They're the ones who call in the airstrikes when the guns on the ground aren't enough
ANCHORAGE – There’s an elite U.S. Air Force group stationed at Joint Base Elmendorf-Richardson, constantly training to be ready for any mission.
They’re called TACPs, tactical air control party specialists and JTACs, joint terminal attack controllers.
They’re the ones who call in the airstrikes when the guns on the ground aren’t enough.
Thursday’s mission: Small arms training immediately after intense cardio.
“Your heart rate is up, you can’t breathe and you still need to pull that trigger,” said Senior Airman Eddie Schmitz.
The goal: Be prepared when the bullets start flying.
For this small group, training is an everyday necessity.
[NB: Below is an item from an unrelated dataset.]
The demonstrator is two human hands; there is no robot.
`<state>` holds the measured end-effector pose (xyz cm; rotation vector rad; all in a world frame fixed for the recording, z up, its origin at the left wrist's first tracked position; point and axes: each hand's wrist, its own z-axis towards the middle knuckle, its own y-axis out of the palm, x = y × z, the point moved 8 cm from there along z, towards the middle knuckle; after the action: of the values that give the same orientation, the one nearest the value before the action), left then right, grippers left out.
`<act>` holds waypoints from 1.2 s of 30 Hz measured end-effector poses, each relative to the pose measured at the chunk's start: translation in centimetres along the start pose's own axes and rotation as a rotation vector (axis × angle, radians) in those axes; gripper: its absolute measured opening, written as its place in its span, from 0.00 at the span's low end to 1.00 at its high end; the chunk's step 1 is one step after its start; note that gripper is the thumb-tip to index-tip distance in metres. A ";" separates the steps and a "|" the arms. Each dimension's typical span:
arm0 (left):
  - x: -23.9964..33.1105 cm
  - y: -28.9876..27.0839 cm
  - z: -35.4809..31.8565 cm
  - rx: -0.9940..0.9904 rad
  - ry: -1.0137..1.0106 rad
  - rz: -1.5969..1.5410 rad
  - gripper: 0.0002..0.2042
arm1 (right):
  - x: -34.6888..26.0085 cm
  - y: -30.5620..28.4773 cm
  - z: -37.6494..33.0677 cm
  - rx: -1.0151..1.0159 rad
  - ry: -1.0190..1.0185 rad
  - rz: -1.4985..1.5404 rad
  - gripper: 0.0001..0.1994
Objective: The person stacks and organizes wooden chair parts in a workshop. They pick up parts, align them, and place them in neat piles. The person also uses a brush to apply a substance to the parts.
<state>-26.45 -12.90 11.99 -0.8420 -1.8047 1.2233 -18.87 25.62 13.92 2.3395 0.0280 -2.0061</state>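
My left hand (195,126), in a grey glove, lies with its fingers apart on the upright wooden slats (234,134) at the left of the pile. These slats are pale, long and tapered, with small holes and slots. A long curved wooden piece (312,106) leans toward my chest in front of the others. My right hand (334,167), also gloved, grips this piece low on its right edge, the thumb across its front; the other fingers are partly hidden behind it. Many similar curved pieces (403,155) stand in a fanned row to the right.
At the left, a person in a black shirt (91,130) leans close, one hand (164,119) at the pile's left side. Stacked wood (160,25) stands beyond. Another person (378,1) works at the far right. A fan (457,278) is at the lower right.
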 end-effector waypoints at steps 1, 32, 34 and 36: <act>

They operate in combat zones like Afghanistan, fulfilling a wide range of tasks.
“Today it might be close combat shooting or it might be dropping bombs tomorrow. It might be an airborne mission any other day,” said Capt. Jack Fine, assistant brigade air liaison officer.
It’s not just physically demanding. Providing air support so close to friendly forces requires mental precision as well.
It takes years to get the certification.
“It’s something you wait, from the day you decide you want to be a TACP, until that moment it’s just such a pay off,” Schmitz said.
With such a small group, only 30 stationed at JBER, these guys bring new meaning to brothers in arms.
“We take care of each other and look out after each other,” Fine said.
The unit motto is “quiet professionals,” which is why they’re a relatively unheard of group, even on base.